Invalid queries are type errors. Not runtime surprises. TypeScript catches mistakes.

piq says what, resolver says how. The query declares intent. The resolver figures out the cheapest way to satisfy it.

The Fluent API

Queries follow a method chain that matches cost escalation:

piq.from(posts)
  .scan({ year: '2024' })    // enumerate by pattern (cheap)
  .filter({ status: 'published' })  // narrow by criteria (costs I/O)
  .select('params.slug', 'frontmatter.title')  // what to read
  .exec()  // execute

scan()

Finds items by pattern. This is your cheapest operation—it works at the collection level without reading file contents.

// Find all posts from 2024
piq.from(posts).scan({ year: '2024' })

// Find a specific post
piq.from(posts).scan({ year: '2024', slug: 'hello-world' })

// Find all posts (empty constraints)
piq.from(posts).scan({})

For filesystem resolvers, scan leverages path structure. Put high-cardinality, frequently-filtered fields in your path pattern.

filter()

Narrows results by document-level criteria. Requires reading frontmatter from each item, so use after scan has narrowed the set.

// Find published posts from 2024
piq.from(posts)
  .scan({ year: '2024' })
  .filter({ status: 'published' })

Filter parameters match the frontmatter schema. Only items where all filter values match are included.

select()

Declares which fields to include in results. Required before exec().

The select API uses dotted paths and produces flat results—the final segment of each path becomes the property name.

.select('params.slug', 'frontmatter.title', 'body.html')
// Result: { slug: 'hello-world', title: 'Hello World', html: '<p>...' }

exec()

Executes the query and returns all results as an array.

const results = await piq.from(posts)
  .scan({ year: '2024' })
  .select('params.slug')
  .exec()
// results: Array<{ slug: string }>

single()

Returns a builder for single-result queries.

// Returns first result or undefined
const post = await piq.from(posts)
  .scan({ year: '2024', slug: 'hello-world' })
  .select('params.slug', 'frontmatter.title')
  .single()
  .exec()

// Throws if no results
const post = await piq.from(posts)
  .scan({ year: '2024', slug: 'hello-world' })
  .select('params.slug')
  .single()
  .execOrThrow()

stream()

For large result sets, stream results instead of loading all into memory:

for await (const post of piq.from(posts).scan({}).select('params.slug').stream()) {
  console.log(post.slug)
}

The Select API

Select uses dotted-string paths that map to the resolver's namespaced output. Results are flat—the last segment of each path becomes the property name.

Namespaces

For the fileMarkdown resolver:

  • params — extracted from path patterns (free, from scan)
  • frontmatter — YAML metadata (light I/O)
  • body — parsed content (heavy I/O)

Variadic Strings

The simplest form—list the fields you want:

.select('params.slug', 'params.year', 'frontmatter.title', 'body.html')

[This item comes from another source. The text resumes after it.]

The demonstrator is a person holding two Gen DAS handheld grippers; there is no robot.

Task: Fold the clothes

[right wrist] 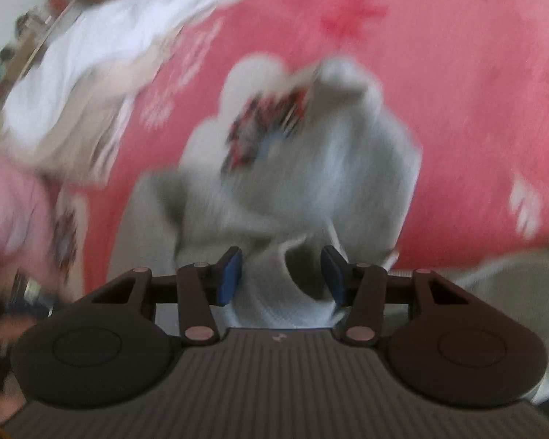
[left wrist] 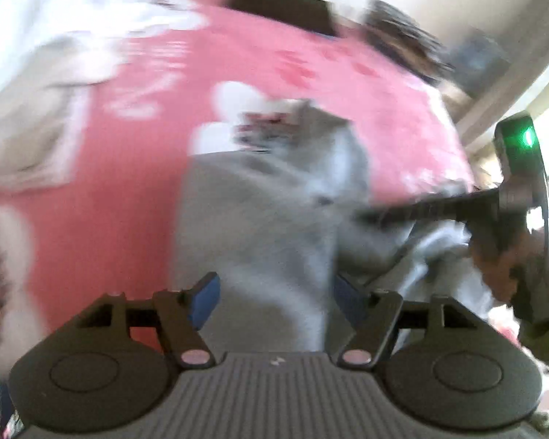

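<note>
Left gripper (left wrist: 274,298) wide open over crumpled grey knit garment (left wrist: 260,219) on pink patterned bedspread (left wrist: 135,190), blue pads clear of cloth. Right gripper (right wrist: 282,274) part open astride a grey fold; pad contact lost to blur. Second white garment (right wrist: 91,73) well apart, smeared, edges indistinct.

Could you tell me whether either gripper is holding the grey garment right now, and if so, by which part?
Nothing is visibly held. The left gripper and right gripper both stand open over the grey garment, cloth between the pads without being pinched, though blur limits certainty.
</note>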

// Result type inferred as:
// { slug: string; year: string; title: string; html: string }

The field name is the last segment of each path.

Object Form (Aliasing)

When you need custom property names or have naming collisions:

.select({
  postSlug: 'params.slug',
  postTitle: 'frontmatter.title',
  content: 'body.html'
})

// Result: { postSlug: string; postTitle: string; content: string }

Wildcards

Select all fields from a namespace:

.select('params.*')
// Result: { slug: string; year: string }  (all params fields)

.select('params.*', 'frontmatter.*')
// Result: { slug, year, title, status, tags, ... }

Collision Detection

If two paths have the same final segment, TypeScript reports a compile-time error:

// ERROR: 'title' appears in both paths
.select('params.title', 'frontmatter.title')

// FIX: use object form to alias
.select({ paramTitle: 'params.title', frontmatterTitle: 'frontmatter.title' })

This prevents runtime surprises where one field overwrites another.

Defining Resolvers

fileMarkdown

The primary resolver for markdown content with YAML frontmatter.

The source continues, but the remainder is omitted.